У Фреда словно пелена с глаз упала. Он еще раз перелистывает последние страницы, и ему становится ясно: торговля наркотиками здесь ни при чем, дело гораздо, гораздо, гораздо крупнее. Кэрью смотрит на мальчонку невидящим взглядом, и у него такое выражение лица, что паренек леденеет от ужаса. Он видит, что на него со свирепым видом уставился страшный дядя полицейский. Все ясно — совершено страшное преступление, похищен очень важный блокнот, и теперь придется провести остаток дней за решеткой, вдали от папы и мамы. Мальчонка стоит и думает, что жизнь кончена…

Эдди сидит в зале судебных заседаний, смотрит, как присяжные заседатели вереницей входят и рассаживаются по местам. А вот и она. Еле волочит ноги, глаза опущены. Села на стул, закрыла лицо рукой.

Секретарь суда спрашивает:

— Леди и джентльмены, пришли ли вы к единому решению?

— Да, — отвечает председательница.

— Каков ваш вердикт по первому пункту обвинения — убийству второй степени. Виновен ли обвиняемый?

— Не виновен.

В зале двести одновременных вздохов.

— Каков ваш вердикт по второму пункту обвинения — еще одно убийство второй степени? Виновен ли обвиняемый?

— Не виновен.

Окружной прокурор требует, чтобы присяжные обосновали свой вердикт, но это ничего не дает. Судья произносит суровое напутственное слово, объявляет, что обвиняемый освобождается из-под стражи. Все, процесс окончен.

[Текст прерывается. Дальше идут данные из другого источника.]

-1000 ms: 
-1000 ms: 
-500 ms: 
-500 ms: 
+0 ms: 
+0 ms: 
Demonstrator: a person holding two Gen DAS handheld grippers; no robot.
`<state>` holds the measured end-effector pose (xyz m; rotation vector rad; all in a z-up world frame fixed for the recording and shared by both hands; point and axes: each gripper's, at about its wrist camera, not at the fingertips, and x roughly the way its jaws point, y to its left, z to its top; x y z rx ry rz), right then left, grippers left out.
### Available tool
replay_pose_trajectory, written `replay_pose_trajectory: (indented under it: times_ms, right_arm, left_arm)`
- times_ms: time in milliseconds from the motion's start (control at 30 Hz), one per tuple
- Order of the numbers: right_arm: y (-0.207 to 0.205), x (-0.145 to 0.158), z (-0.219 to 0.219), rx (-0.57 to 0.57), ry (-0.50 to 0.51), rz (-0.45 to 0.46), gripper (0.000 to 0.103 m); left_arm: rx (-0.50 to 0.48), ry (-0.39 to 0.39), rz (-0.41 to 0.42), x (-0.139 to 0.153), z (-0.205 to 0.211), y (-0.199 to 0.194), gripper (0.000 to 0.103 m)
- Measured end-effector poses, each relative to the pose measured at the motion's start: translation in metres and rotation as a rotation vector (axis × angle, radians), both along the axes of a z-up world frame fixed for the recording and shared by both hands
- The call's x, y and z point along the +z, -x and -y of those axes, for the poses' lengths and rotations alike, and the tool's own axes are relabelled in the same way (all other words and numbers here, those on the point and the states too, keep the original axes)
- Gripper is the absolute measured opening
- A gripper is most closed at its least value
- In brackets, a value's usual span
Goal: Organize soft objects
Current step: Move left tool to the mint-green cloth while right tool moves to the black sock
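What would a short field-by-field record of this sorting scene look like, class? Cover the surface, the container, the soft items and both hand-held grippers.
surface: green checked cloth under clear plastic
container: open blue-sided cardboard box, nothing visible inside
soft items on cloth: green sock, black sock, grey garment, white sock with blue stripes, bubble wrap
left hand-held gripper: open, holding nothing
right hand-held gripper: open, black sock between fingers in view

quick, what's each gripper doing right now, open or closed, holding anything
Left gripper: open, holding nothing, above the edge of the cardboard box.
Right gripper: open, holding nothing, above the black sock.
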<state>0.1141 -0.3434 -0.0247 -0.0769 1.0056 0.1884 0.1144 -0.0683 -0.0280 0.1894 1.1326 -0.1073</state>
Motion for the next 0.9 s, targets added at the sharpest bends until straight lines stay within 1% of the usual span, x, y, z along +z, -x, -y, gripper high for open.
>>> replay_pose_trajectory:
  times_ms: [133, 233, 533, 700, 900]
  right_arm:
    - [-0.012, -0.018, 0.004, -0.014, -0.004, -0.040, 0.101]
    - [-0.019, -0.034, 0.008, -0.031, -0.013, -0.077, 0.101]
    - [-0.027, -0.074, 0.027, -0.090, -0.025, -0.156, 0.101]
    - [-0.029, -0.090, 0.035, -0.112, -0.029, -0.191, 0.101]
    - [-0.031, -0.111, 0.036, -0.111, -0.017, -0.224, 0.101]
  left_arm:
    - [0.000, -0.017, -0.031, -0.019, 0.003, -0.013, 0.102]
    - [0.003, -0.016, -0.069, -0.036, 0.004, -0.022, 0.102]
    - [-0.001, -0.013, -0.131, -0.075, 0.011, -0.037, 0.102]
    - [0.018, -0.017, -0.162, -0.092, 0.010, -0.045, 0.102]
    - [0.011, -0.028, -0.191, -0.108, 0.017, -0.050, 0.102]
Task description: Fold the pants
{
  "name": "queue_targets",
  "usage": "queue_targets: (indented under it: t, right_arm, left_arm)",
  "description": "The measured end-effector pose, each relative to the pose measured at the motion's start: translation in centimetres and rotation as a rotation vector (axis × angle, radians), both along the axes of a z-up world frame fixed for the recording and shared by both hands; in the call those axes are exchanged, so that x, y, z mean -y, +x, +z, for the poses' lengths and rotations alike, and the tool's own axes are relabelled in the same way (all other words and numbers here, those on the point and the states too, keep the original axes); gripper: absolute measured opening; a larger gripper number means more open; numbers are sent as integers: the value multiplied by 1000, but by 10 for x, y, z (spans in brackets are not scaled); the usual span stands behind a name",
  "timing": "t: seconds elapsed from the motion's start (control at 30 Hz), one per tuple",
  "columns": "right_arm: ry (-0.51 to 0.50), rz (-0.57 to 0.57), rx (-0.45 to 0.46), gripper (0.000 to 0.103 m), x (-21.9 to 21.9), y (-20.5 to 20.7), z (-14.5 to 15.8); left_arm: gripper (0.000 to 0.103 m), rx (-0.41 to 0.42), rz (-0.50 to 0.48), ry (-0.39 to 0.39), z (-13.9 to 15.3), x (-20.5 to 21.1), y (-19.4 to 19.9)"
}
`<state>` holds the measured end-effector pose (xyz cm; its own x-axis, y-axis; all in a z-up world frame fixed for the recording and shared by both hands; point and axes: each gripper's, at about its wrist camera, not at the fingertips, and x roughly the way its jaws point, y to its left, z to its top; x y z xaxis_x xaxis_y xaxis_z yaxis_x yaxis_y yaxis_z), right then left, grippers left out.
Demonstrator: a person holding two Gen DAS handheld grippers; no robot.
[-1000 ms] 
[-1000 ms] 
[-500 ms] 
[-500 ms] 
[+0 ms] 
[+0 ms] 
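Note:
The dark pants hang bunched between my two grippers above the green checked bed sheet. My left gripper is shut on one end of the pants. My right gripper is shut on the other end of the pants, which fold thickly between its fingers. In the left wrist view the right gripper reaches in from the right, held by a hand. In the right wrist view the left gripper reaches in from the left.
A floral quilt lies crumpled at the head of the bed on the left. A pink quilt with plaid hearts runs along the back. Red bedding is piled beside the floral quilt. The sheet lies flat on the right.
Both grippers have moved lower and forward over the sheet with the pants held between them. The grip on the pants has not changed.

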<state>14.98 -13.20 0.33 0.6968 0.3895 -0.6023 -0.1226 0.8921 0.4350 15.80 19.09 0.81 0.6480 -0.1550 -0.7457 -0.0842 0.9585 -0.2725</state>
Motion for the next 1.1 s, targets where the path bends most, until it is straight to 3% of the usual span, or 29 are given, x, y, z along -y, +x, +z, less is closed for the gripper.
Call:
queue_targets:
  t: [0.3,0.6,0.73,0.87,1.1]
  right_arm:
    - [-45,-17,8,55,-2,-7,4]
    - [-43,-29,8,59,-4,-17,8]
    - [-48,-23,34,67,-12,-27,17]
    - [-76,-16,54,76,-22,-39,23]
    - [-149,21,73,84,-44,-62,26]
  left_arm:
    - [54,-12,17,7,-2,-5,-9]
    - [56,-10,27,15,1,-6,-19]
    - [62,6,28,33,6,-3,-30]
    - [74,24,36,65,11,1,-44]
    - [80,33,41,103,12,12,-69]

Зал взрывается криками, аплодисментами.

Луи Боффано скачет на одной ножке, словно ему десять лет. Его обнимают и тискают адвокаты, жена, ребенок, родственники, кореши. Шум, гам, крики. Кто-то негодует, кто-то ликует. Витцель колотит молоточком, но никто его не слушает. В зале бушует настоящий Ниагарский водопад.

Эдди не сводит глаз с Энни. Она по-прежнему сидит, закрыв лицо рукой.

Боффано подхватывает Боузмена, подбрасывает его в воздух. Вокруг все хохочут.

Ничего, все обойдется, думает Эдди. Пройдет время, Энни Лэйрд, и ты обо всем забудешь. Главное, что ты справилась.

Вы с Винсентом отлично выполнили эту дерьмовую работенку. Можешь выкинуть нас из головы.

Мимо протискиваются репортеры — им нужно поскорее дорваться до телефона. Какие-то старушки посылают Боффано воздушные поцелуи. Все пихаются, суетятся, но Эдди смотрит только на нее.

Что ж, Винсент, значит, я никогда больше ее не увижу? Ты ведь теперь оставишь ее в покое, да?